▸ **TASK DIRECTIONS**: Retype nothing but the lines from the start of the material up to and including the line with "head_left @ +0". Pictures don't belong in the copy.

▸ **GIVEN DATA**:
---
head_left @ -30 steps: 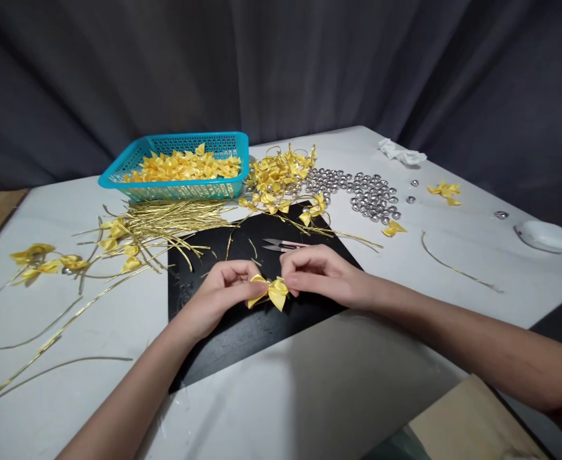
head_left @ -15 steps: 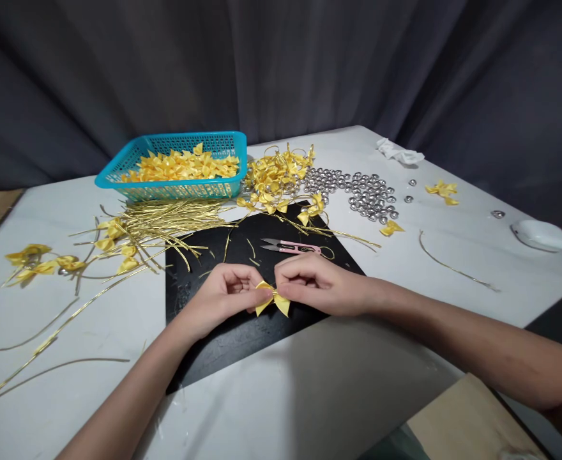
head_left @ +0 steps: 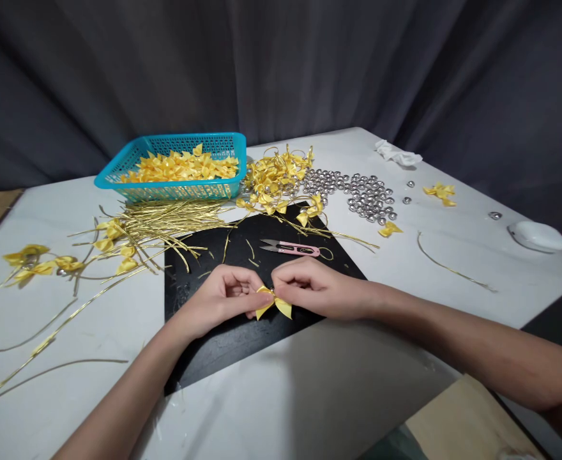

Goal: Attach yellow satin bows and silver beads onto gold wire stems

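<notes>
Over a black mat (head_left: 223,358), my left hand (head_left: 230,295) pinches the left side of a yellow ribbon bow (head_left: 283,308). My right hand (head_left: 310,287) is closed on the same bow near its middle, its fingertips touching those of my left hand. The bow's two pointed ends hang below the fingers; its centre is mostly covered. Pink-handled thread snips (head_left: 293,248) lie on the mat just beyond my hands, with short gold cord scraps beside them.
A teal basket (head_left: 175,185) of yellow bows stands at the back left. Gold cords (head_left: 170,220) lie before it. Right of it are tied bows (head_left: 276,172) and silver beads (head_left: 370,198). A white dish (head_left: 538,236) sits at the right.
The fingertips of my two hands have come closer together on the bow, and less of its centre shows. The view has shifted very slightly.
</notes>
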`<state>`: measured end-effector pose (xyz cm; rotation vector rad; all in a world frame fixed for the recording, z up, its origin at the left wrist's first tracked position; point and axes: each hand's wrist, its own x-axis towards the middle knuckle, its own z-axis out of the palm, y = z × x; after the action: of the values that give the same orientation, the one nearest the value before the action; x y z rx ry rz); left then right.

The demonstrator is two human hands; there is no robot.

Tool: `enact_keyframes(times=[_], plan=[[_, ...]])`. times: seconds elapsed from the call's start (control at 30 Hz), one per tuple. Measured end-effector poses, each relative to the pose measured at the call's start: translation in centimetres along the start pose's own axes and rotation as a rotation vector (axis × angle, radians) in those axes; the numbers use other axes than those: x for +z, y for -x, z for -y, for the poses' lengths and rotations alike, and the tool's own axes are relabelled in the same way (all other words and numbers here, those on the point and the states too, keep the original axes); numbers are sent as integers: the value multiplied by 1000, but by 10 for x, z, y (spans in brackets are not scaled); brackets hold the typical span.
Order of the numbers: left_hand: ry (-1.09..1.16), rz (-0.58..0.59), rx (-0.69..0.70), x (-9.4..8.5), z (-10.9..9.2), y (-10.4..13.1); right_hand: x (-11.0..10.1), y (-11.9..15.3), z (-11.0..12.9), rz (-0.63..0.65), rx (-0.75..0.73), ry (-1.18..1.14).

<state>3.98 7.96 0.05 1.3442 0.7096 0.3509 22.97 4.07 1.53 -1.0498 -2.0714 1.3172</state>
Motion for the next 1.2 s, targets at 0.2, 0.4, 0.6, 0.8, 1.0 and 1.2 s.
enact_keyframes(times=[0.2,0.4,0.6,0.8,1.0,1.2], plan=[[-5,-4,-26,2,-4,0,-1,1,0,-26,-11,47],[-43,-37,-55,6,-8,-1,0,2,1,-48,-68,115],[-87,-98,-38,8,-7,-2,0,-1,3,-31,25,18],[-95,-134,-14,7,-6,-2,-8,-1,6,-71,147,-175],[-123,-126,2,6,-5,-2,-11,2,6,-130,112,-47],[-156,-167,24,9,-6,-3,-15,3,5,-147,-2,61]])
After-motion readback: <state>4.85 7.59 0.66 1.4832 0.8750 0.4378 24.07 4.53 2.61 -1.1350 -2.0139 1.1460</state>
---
▸ **RESPONSE AREA**:
head_left @ -30 steps: 
head_left @ -15 steps: 
head_left @ +0 steps: 

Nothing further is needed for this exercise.